Weeds and plants can entangle you under the water and prevent you from resurfacing.

Reservoir water is very deep and dangerously cold, even on the warmest of days.

Consuming alcohol can slow down your reactions.

Reservoirs and other water bodies can be in isolated places, therefore it is likely to be too late for help to arrive if you are in trouble.

“We would appeal to parents to explain to their children the dangers of playing in or around these areas.

“I am also urging the local community to be vigilant as NI Water is experiencing a growing problem of people vandalising our sites or damaging fencing around sites to gain access.

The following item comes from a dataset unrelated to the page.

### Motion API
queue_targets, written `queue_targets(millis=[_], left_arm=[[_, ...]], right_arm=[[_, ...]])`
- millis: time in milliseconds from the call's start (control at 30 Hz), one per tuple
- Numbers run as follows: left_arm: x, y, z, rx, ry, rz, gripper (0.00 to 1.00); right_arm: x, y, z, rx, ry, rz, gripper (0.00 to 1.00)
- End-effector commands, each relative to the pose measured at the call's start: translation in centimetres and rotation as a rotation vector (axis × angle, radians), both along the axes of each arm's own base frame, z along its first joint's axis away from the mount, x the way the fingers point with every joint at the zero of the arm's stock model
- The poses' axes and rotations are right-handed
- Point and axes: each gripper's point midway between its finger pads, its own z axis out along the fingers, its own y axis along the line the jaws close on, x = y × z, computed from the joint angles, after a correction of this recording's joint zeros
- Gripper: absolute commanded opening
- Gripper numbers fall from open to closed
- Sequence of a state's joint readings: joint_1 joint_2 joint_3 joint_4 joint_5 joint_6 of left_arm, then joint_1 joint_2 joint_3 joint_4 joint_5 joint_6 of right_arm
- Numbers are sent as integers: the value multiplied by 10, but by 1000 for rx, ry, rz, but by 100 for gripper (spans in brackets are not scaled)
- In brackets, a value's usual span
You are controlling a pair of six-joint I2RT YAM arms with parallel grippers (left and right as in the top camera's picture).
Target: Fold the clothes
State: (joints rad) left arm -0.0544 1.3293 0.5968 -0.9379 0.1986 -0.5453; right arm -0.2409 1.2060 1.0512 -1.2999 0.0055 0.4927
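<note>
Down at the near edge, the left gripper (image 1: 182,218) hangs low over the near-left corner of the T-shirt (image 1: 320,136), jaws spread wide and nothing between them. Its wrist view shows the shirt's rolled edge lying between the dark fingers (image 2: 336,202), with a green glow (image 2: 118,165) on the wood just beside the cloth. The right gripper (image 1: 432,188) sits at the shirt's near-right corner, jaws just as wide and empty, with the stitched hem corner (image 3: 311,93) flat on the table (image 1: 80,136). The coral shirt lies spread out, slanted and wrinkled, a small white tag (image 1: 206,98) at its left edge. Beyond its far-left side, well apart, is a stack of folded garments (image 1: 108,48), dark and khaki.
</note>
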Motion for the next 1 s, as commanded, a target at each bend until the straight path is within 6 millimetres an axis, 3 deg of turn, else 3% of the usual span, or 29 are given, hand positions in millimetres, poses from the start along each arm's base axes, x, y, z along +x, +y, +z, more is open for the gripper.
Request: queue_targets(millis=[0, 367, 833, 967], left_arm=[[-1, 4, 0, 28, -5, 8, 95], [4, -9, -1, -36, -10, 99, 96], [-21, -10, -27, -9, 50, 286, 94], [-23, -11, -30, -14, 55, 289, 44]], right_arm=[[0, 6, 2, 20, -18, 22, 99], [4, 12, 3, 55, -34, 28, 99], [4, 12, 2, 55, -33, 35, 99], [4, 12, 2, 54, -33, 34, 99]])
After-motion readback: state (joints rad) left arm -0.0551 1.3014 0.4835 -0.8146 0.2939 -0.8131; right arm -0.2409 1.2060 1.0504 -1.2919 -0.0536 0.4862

‘‘We want people to have a lovely, enjoyable summer, but a safe one too. Always be aware of the dangers and resist the temptation to play in reservoirs or abandoned quarries, or you may not live to regret it.’’

Photo Caption: Stephen Selvin, Connor Emmett, Matthew Elliott and Jake Elliott, all pupils at St. Columbanus’ College in Bangor, giving advice on reservoir and cold water safety.


School's out for summer and professionals such as NI Water only give warnings to parents where they perceive real danger to your children and often this advice comes at a very real cost paid by others. Be wise this summer sit your children down and discuss what they can, can't, should and shouldn't do before it becomes DEADLY serious. Enjoy your summer but be safe!